As Eric had said, it seemed difficult to try to locate a derelict in a half a gale of wind. Yet, so dangerous to navigation was the floating wreck which the Miami was seeking, that the risk was worth taking. When he remembered what the lieutenant of the Bear had said to him once about derelicts, he realized the terrible importance of the quest.

“Every year,” he had said, “hundreds of vessels, both sail and steam, leave their home ports for foreign shores, or start from foreign ports for home. The day of the expected arrival comes and goes, two or three days drag by, and still there is no sign of them. Anxious relatives and friends besiege the shipping offices daily for word, and no word comes. When suspense has passed into assured disaster, the underwriters inscribe against that vessel’s name the one word, “Missing!” An average of a vessel a day is the toll of the Seven Seas upon the world’s shipping. And the principal cause is derelicts.”

As the Miami plowed her way through the water, dipping her nose into the waves raised by a stiff southeaster, Eric thought of the suddenness of the catastrophe if the Coast Guard cutter, in the darkness, should strike one of those abandoned hulks, floating almost level with the water, and scarcely visible from the vessel’s decks.

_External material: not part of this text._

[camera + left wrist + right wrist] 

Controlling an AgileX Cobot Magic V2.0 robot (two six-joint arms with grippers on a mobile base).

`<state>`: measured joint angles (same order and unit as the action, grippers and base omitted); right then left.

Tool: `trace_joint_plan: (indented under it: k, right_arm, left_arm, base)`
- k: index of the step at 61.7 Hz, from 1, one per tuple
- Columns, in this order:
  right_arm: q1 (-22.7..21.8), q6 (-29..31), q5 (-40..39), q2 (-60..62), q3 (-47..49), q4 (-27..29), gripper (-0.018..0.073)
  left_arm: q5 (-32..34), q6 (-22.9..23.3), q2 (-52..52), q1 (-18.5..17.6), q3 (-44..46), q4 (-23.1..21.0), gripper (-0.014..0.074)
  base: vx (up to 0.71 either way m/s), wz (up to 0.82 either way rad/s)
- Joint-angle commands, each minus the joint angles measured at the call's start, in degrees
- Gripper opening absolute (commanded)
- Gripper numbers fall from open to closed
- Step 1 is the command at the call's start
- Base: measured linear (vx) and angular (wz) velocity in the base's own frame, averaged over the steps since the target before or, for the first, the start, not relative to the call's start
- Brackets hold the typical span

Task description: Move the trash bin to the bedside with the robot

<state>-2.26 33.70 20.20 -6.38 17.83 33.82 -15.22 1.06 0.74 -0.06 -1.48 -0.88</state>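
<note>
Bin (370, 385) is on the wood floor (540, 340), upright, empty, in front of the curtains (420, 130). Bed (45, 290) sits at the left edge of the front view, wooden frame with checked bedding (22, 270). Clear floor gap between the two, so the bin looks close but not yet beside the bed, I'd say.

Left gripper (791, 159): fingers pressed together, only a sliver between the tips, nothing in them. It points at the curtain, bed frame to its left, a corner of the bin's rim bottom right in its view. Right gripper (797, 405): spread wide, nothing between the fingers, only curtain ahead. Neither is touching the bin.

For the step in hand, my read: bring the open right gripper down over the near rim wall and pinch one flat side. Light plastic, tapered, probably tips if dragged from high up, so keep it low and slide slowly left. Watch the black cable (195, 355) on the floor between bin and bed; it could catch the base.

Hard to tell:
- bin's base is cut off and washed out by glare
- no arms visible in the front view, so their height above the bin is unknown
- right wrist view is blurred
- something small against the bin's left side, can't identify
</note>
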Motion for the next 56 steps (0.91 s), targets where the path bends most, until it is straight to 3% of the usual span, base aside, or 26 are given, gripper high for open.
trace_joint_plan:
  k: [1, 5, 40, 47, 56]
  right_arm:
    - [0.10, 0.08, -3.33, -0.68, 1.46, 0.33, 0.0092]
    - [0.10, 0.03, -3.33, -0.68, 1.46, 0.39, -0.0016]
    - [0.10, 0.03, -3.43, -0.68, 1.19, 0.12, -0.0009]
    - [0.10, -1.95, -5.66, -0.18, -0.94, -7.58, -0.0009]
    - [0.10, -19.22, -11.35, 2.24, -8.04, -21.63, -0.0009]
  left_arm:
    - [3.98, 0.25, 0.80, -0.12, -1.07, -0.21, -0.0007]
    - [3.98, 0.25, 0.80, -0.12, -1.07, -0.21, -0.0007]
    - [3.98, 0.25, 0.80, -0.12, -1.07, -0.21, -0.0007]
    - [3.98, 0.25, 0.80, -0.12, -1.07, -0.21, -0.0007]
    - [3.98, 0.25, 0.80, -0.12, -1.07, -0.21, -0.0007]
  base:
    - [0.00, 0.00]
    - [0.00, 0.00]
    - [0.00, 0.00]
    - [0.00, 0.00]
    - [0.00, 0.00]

It was a night calculated to shake the nerve of a youngster who knew that this deadly menace to the life of every one on board might be suddenly lurking in the trough of any one of the waves, that came shouldering their vengeful resentment against the sturdy little vessel that defied them. They had nourished their grudge against Man, the violator of their ancient domain, over a thousand leagues of sea, for the Miami was a hundred miles to the eastward of the Lookout Shoal, though westward of the limit of the Gulf Stream. The billows thus had a stretch of unbroken ocean from the frozen continent of Antarctica. Of this they made full use, and staunch little vessel though the cutter was, she was making bad weather of it.

The fog was dense and the gale whipped the spray into a blinding sheet. This was varied by squalls of sleet and hail and for three hours a blinding snowstorm added to the general discomfort. Less than thirty miles to the eastward lay the Gulf Stream, where the water was over 70 deg. and where no snow could ever be, but that gave the crew of the Miami little comfort.

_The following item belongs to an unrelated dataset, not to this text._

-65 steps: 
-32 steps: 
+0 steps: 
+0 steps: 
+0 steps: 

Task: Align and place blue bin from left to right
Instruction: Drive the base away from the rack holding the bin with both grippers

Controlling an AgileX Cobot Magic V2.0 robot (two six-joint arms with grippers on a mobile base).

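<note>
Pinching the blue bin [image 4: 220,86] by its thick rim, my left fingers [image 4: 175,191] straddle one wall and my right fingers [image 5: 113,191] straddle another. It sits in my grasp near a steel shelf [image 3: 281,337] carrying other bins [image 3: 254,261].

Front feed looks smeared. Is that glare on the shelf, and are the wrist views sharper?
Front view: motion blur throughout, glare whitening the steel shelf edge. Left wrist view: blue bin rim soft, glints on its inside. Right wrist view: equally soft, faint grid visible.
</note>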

It was not a coast on which vigilance could be relaxed, and Eric was glad when the search for the Madeleine Cooney was abandoned for a while. It was time, too, for the Miami had all she could do to take care of herself. The Coast Guard vessel was midway between the Frying Pan and the Lookout Shoals, two of the most famous danger points on the Atlantic coast, and the wind had risen to a living gale. The first lieutenant was on the bridge a great deal of the time. For forty-eight hours there had been absolutely no sign of the sun or any star. There was no way to determine the vessel’s position except by dead reckoning always a dangerous thing to trust when there is much leeway and many cross-currents. The lead was going steadily, heaved every few minutes, while the Miami crept along cautiously under the guidance of that ancient safeguard of the mariner.

It was the evening of the second day after the worst part of the blow started that the Miami dropped her anchor in eight fathoms of water off the North Carolina coast. Steam was kept full up, although the position of the cutter in the lee of a point of land precluded the immediate possibility of her dragging her anchors.

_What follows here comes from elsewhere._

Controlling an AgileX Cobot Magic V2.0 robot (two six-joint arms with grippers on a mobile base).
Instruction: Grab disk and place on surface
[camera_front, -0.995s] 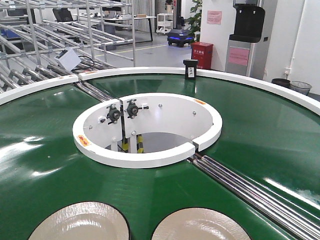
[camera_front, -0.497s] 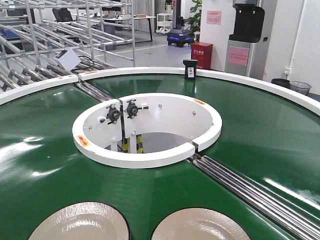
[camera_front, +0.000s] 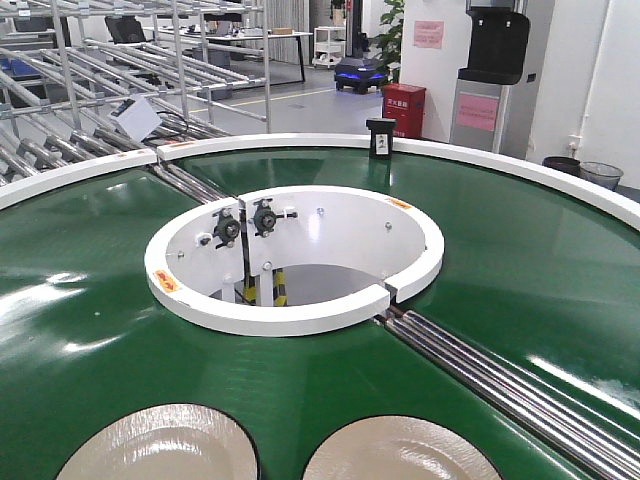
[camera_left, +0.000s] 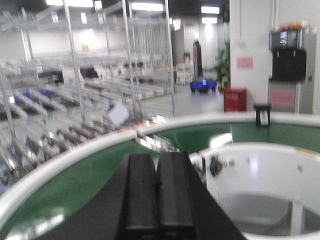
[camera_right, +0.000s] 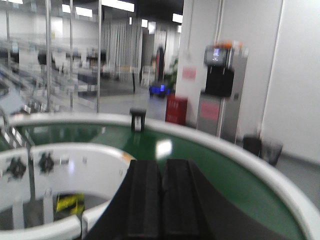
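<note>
Two pale round disks lie on the glossy green belt at the bottom edge of the front view, one at the left and one at the right, both cut off by the frame. Neither gripper shows in the front view. In the left wrist view my left gripper is shut, its black fingers pressed together with nothing between them, held above the belt. My right gripper is likewise shut and empty above the belt. Neither wrist view shows a disk. The surface is out of view.
A white inner ring surrounds the open well in the belt's middle. Steel rollers cross the belt at the right. A white outer rim carries a small black box. Metal racks stand behind at the left.
</note>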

Almost exactly at noon the next day, the wireless operator intercepted a message from the Norfolk Navy Yard that the steamer Northwestern was anchored 55 miles southwest of Lookout Shoals, with her propeller gone. As this position, pricked on the chart, showed the steamer to be in a dangerous and exposed position, and as, moreover, she was a menace to navigation, being full in the path of vessels, the Miami got under way immediately.

As soon as the Coast Guard cutter reached the bar, a snowstorm, which seemed to have been waiting around, as if for that very purpose, struck down upon the water and the Miami clawed out over the bar in a blinding smother. There was a nasty, choppy sea, the wind having hauled round to the westward, though it was not as violent as the day before. At two o’clock in the afternoon the radio operator received a storm warning for a nor’wester.

A passing vessel spoke the Miami by wireless and stated that she had sighted the Northwestern, but gave her position twelve miles to the westward of the point first quoted. It was evening before the steamer in distress was sighted. The Coast Guard cutter ran up under her stern, and asked if she could hold on for a while. The captain of the steamer answered that he could.

“I’m all right, so far,” he shouted back through the megaphone; “it’s that blithering bally-hoo of a propeller!”

His language was picturesque, fluent, and convincing, and everybody on board the cutter grinned while the old sea-dog expressed a highly colored opinion of the whole tribe of ship-fitters, machinists, and mechanics generally. After ten minutes of descriptive shouting, during which he never repeated an adjective twice, he wound up by saying that he considered “an engine-room an insult to a seaman’s intelligence,” and said that “he’d like to pave the bottom of the sea with the skeletons of engineers diving a thousand fathom for his lost propeller!” Following which, he seemed to feel better, and discussed what was best to be done with his ship.

The situation was dangerous. The sea was far too rough for the lowering of a boat, no matter how well handled. The gale was such that it was unsafe for the Miami to anchor. In the case of the Northwestern, anchoring had been her last resort. There was fully twenty fathom of water, and fortunately the steamer’s anchors held. The captain had put ninety fathom of chain on each anchor, and though the weight pulled her nose into the water, so that she snubbed into the sea like a ram trying to butt down a wall, still everything held. The Miami stood by all night, keeping close to the imperilled vessel.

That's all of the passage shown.